Monday, September 22, 2008

Cool Stuff at ISMIR (contd.)

Tuesday began with an excellent panel discussion on commercial applications of MIR work featuring Markus Cremer (Gracenote), Etienne Handman (Pandora), Elias Pampalk (Last.fm), Anthony Volodkin (Hype Machine) and Brian Whitman (Echonest). Seems like there actually is money to be made out of all this!

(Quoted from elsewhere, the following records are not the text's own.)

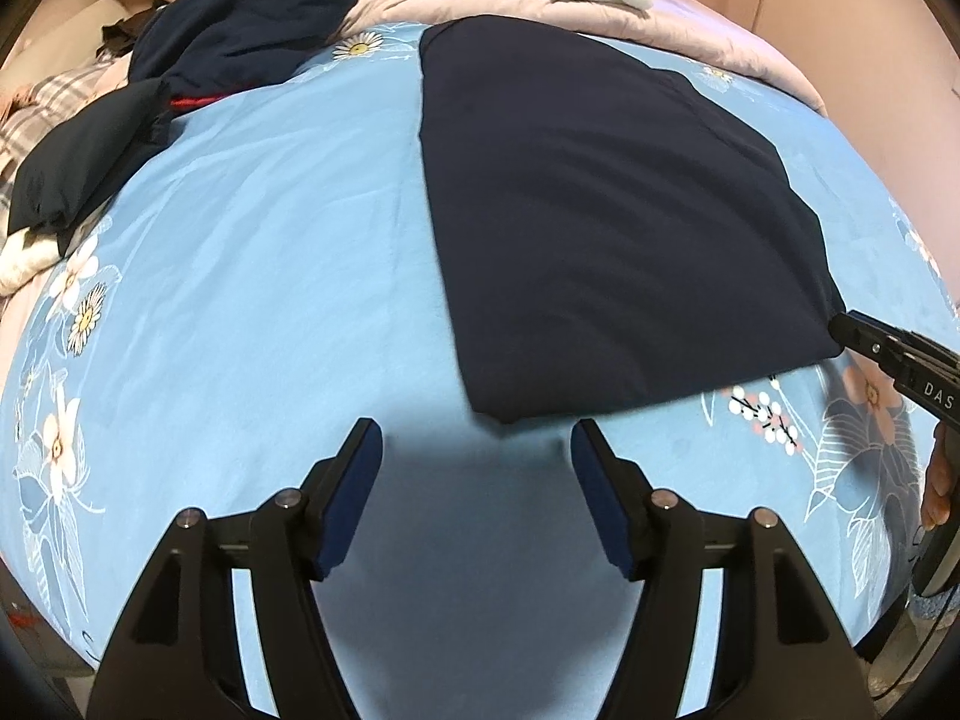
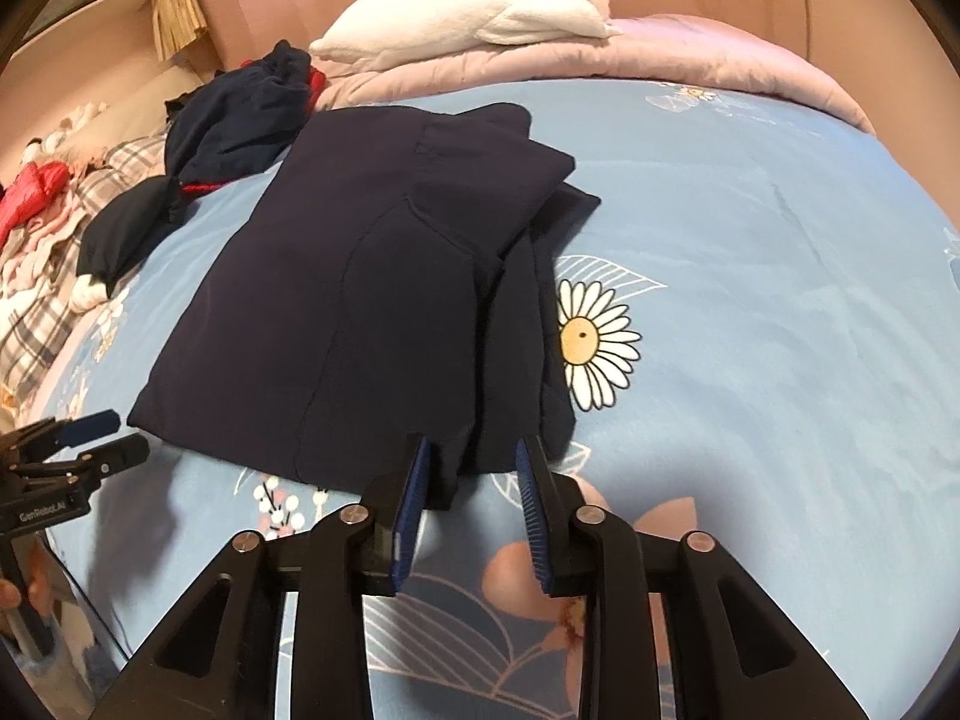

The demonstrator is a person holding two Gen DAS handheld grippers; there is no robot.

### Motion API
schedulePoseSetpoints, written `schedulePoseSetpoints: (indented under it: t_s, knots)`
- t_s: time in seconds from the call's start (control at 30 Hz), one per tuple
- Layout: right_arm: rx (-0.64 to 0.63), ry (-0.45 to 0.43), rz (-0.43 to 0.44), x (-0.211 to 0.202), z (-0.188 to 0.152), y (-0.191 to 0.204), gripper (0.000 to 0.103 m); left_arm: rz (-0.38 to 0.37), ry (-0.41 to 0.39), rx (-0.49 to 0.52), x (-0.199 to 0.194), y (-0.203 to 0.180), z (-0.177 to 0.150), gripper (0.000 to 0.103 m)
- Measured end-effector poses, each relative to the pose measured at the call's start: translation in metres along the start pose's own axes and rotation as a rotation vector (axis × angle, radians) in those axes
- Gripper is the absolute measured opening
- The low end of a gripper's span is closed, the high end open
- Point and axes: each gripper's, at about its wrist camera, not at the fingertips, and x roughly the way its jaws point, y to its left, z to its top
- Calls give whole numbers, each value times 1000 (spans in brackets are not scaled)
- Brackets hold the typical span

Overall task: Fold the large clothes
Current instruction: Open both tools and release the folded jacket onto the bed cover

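A dark navy garment (image 1: 600, 210) lies folded into a flat rectangle on the blue flowered bedsheet (image 1: 270, 240). In the right wrist view the garment (image 2: 360, 276) has layered folds along its right side. My left gripper (image 1: 477, 444) is open and empty, just short of the garment's near left corner. My right gripper (image 2: 474, 456) is open, its fingers on either side of the garment's near right corner without pinching it. The right gripper also shows at the right edge of the left wrist view (image 1: 888, 354), and the left gripper at the left edge of the right wrist view (image 2: 102, 438).
A heap of dark clothes with red trim (image 1: 228, 30) lies at the far left of the bed. A white folded blanket (image 2: 474, 6) rests on a pink quilt (image 2: 690, 54) at the head. Plaid and pink fabrics (image 2: 54, 252) pile up off the left side.
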Motion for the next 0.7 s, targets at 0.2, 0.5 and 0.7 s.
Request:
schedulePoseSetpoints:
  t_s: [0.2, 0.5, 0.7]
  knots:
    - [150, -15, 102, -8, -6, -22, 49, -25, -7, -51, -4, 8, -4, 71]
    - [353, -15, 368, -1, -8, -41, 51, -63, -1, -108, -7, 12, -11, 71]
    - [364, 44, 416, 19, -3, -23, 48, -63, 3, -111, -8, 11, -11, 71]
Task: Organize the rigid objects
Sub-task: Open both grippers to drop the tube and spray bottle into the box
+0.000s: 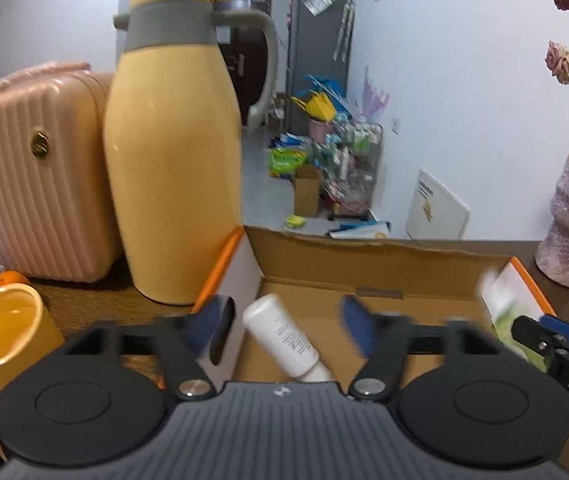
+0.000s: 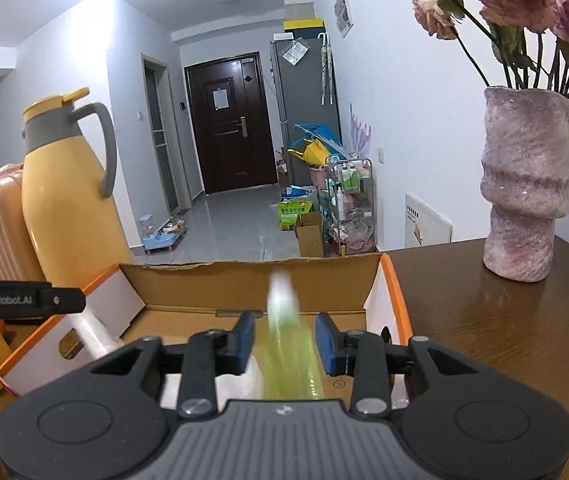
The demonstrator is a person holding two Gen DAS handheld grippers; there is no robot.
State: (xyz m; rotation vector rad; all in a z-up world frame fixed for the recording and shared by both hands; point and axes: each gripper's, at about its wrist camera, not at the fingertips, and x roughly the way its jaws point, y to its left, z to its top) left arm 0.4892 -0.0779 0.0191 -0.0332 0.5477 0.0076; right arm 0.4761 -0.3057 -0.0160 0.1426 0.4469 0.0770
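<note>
An open cardboard box (image 1: 380, 258) with orange-edged flaps sits on the brown table. A white bottle (image 1: 284, 338) lies tilted on its floor. My left gripper (image 1: 280, 326) is open above it, apart from it. In the right wrist view, a green and white tube (image 2: 286, 340) is blurred between the fingers of my right gripper (image 2: 284, 344), which is open over the box (image 2: 252, 280). The tube also shows blurred in the left wrist view (image 1: 498, 300), by the right gripper's tip (image 1: 540, 330).
A yellow thermos jug (image 1: 172, 152) and a pink case (image 1: 32, 172) stand left of the box. A yellow mug (image 1: 2, 328) sits at the near left. A pink vase (image 2: 522, 184) with dried roses stands on the table at right.
</note>
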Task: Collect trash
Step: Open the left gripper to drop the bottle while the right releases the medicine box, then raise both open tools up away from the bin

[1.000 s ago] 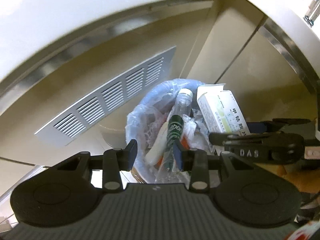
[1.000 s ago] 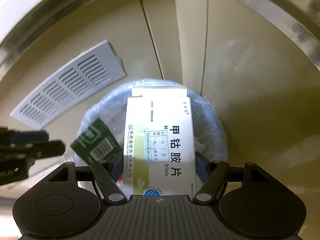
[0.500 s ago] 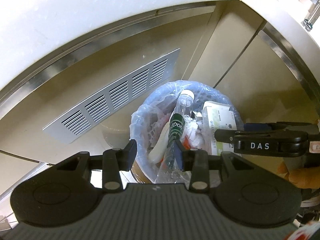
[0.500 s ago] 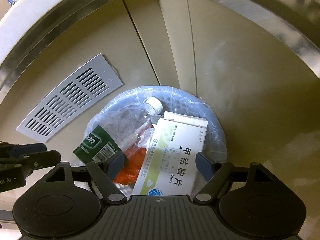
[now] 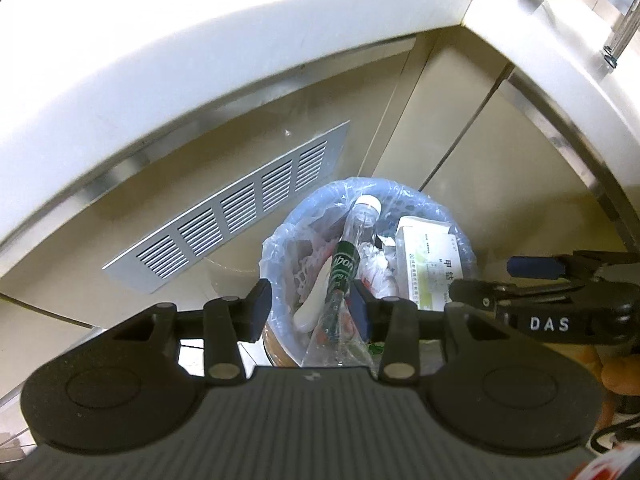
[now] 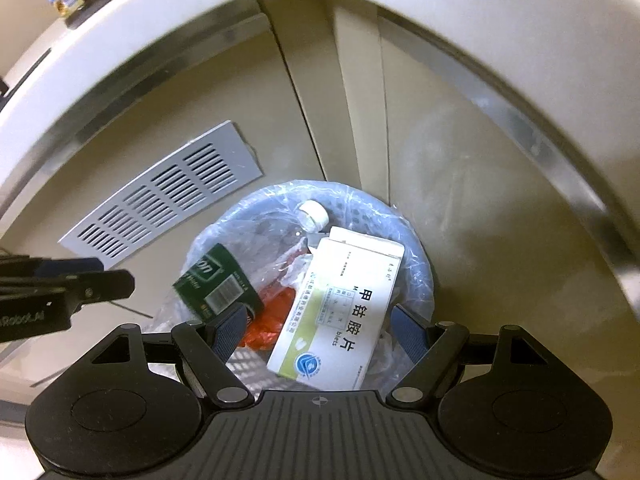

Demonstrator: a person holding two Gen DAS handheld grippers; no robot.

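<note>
Lower end of the plastic bottle (image 5: 347, 268) cut off behind the left gripper (image 5: 311, 306) body, so hard to say whether the spread fingers (image 5: 259, 308) touch it; apparently released, bottle leaning in the bin (image 5: 280, 240) just ahead between the fingertips. Right gripper (image 6: 316, 326) spread wide and empty, medicine box (image 6: 340, 312) lying loose in the bin between and just beyond its fingertips, near corner hidden by the gripper body. Orange wrapper (image 6: 272, 316) half buried beside the box, unclear what it is. Farther off, vent grille (image 6: 160, 196) left of the fingers, counter edge (image 5: 240, 60) beyond. Against a second ago: box no longer clamped upright, now dropped flat in the bin; bin smaller in both views, grippers pulled back
</note>
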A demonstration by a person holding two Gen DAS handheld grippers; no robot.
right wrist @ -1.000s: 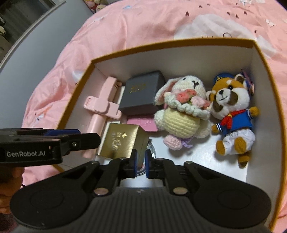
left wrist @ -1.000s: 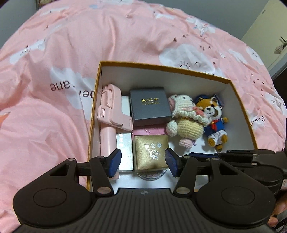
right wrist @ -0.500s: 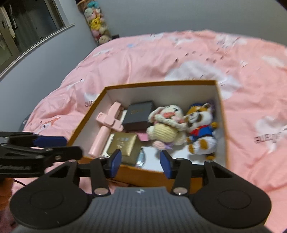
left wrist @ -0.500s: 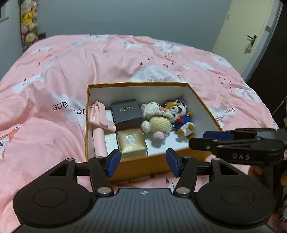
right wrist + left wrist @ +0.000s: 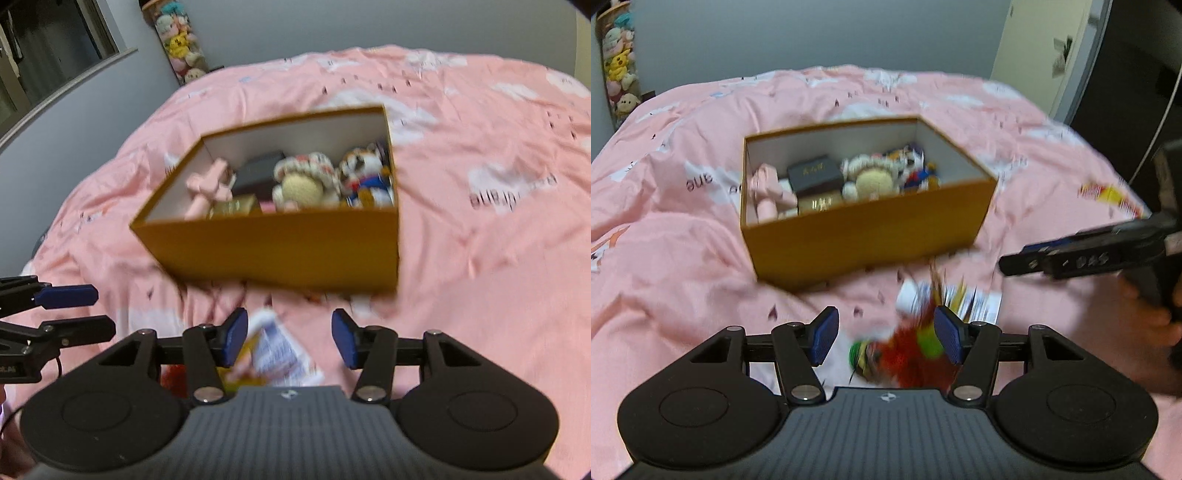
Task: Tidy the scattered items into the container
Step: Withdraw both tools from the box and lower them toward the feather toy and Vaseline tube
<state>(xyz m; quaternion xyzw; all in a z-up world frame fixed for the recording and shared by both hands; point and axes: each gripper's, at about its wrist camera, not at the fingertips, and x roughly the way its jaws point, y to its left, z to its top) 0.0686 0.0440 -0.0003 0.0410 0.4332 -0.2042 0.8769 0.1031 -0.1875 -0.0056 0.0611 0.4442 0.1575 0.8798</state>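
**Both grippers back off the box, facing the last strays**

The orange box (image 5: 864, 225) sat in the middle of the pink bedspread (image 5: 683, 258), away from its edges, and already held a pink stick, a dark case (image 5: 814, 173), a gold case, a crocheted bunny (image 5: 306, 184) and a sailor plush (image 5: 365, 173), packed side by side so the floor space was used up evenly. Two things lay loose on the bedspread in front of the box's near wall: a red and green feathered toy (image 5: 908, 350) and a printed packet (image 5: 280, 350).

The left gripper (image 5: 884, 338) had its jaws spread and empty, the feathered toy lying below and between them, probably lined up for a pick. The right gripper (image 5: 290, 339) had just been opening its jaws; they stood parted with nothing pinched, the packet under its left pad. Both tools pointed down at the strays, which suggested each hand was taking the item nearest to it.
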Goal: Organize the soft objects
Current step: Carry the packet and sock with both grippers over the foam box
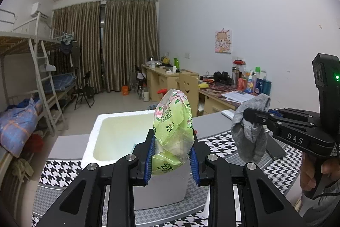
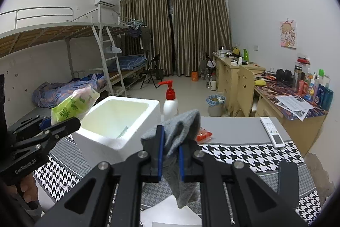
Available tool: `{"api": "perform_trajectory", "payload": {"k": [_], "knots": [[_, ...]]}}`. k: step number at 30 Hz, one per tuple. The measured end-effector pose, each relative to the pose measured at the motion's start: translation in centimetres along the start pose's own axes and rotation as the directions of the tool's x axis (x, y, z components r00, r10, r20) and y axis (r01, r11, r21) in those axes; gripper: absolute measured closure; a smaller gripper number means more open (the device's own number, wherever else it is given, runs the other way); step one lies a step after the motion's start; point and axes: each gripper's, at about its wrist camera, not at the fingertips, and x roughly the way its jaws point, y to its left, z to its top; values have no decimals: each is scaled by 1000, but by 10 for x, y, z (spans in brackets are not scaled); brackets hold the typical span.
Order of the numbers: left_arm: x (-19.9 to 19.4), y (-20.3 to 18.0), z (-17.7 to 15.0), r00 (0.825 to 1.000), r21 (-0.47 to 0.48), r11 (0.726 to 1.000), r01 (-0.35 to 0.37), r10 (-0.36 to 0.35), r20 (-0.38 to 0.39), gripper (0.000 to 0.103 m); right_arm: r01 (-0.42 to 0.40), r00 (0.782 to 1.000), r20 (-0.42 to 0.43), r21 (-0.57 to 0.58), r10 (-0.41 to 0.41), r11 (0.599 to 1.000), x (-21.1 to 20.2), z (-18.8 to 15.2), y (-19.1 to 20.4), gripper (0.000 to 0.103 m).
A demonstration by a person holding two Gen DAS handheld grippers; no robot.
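A pump bottle (image 2: 170, 99) stands near a remote (image 2: 272, 128).

The left wrist view looked forward along the left tool (image 1: 172, 160), tilted slightly down, very close over the white foam box (image 1: 110, 133) on the table (image 1: 63, 171). The right wrist view sat just to its right, facing the same way along the right tool (image 2: 171, 160), equally close. Each view caught the other tool at its edge: the right tool (image 1: 256, 118), the left tool (image 2: 61, 123). Both shared the foam box (image 2: 119, 120), the curtains (image 1: 106, 44) and the bunk bed (image 2: 63, 52).
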Motion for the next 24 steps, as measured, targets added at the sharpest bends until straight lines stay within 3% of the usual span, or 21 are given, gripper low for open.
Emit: {"api": "perform_trajectory", "payload": {"k": [24], "knots": [[-2, 45, 11, 991, -33, 991, -131, 131, 13, 72, -97, 995, 4, -78, 98, 992, 36, 36, 37, 88]]}}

Doug Eck and Thierry Bertin-Mahieux presented more great work, this time along with Pierre-Antoine Manzagol. On the Use of Sparse Time-Relative Auditory Codes for Music. Using a greedy gammatone decomosition of music, they were able to represent a spectrum as a sparse, spikey sequence of basis kernels. Then they went further and started trying to learn the kernels for music (ala Lewicki's work on speech and natural audio). Periodic but not sinusoidal, long time kernels seem to be what work best but there's more to come I bet...

Charlie Inskip had a fascinating stories to tell about his experiences of 20 years managing bands that toured the world. One of his tasks was to try to get their music into film, tv and ads. Now he's following an academic path (alas, "everyone gets tired of staying out in bars and clubs til 4am, five nights a week") and is interviewing music supervisors (the people who find the right music for film etc.), film makers and record label people to find out about thier process of using words to describr the type of music they're looking for. Music, Movies and Meaning: Communication in Film-Makers’ Search for Pre-Existing Music, and the Implications for Music Information Retrieval. Right up my street.

Bryan Duggan was the only other Irishman I could find at ISMIR. He had a crowd-pleasing demonstration of his traditional Irish music identification and retrieval system that could listen to his flute playing (realtime, noisy environment), transcribe it, remove ornamentations and match the tune to a database of traditional reels, jigs and hooleys. Nice to see good MIR work happening in Ireland.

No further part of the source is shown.